TASK TO CARRY OUT. Print out the data below. Do not alter a single line.

DATA EXCERPT.
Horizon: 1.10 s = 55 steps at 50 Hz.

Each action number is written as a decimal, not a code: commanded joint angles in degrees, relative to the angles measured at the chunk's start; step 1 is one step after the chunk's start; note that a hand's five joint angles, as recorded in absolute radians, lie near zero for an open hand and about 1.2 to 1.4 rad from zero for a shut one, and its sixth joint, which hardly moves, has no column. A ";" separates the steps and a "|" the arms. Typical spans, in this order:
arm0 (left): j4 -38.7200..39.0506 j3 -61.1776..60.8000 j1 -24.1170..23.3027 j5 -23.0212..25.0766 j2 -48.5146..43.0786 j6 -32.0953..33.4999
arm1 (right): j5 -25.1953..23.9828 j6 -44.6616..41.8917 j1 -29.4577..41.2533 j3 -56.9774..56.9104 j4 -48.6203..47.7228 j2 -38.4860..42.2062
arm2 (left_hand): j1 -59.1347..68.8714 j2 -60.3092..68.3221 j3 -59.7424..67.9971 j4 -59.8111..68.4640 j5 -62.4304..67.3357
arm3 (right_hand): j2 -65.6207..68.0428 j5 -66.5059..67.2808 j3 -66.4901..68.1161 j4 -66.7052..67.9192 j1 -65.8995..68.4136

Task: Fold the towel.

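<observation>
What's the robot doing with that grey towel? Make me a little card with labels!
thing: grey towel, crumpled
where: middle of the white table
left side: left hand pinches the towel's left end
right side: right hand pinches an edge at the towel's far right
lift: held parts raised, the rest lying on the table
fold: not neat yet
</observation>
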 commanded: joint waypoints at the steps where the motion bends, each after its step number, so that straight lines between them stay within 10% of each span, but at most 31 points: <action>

EXERCISE ANSWER.
Horizon: 1.10 s = 55 steps at 50 Hz.

Each action number is written as a decimal, not a code: commanded joint angles in degrees, relative to the angles measured at the chunk's start; step 1 is one step after the chunk's start; note that a hand's five joint angles, as recorded in absolute radians, lie near zero for an open hand and about 1.2 to 1.4 rad from zero for a shut one, and its sixth joint, which hardly moves, has no column. A ";" separates the steps and a "|" the arms. Typical spans, in this order:
arm0 (left): j4 -38.7200..39.0506 j3 -61.1776..60.8000 j1 -24.1170..23.3027 j5 -23.0212..25.0766 j2 -48.5146..43.0786 j6 -32.0953..33.4999
arm1 (right): j5 -25.1953..23.9828 j6 -44.6616..41.8917 j1 -29.4577..41.2533 j3 -56.9774..56.9104 j4 -48.6203..47.7228 j2 -38.4860..42.2062
arm2 (left_hand): j1 -59.1347..68.8714 j2 -60.3092..68.3221 j3 -59.7424..67.9971 j4 -59.8111..68.4640 j5 -62.4304..67.3357
arm3 (right_hand): j2 -65.6207..68.0428 j5 -66.5059..67.2808 j3 -66.4901..68.1161 j4 -66.7052..67.9192 j1 -65.8995..68.4136

Task: Fold the towel.

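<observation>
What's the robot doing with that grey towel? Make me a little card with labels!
thing: grey towel, crumpled
where: middle of the white table
left side: left hand pinches the towel's left end
right side: right hand pinches an edge at the towel's far right
lift: held parts raised, the rest lying on the table
fold: not neat yet
</observation>
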 commanded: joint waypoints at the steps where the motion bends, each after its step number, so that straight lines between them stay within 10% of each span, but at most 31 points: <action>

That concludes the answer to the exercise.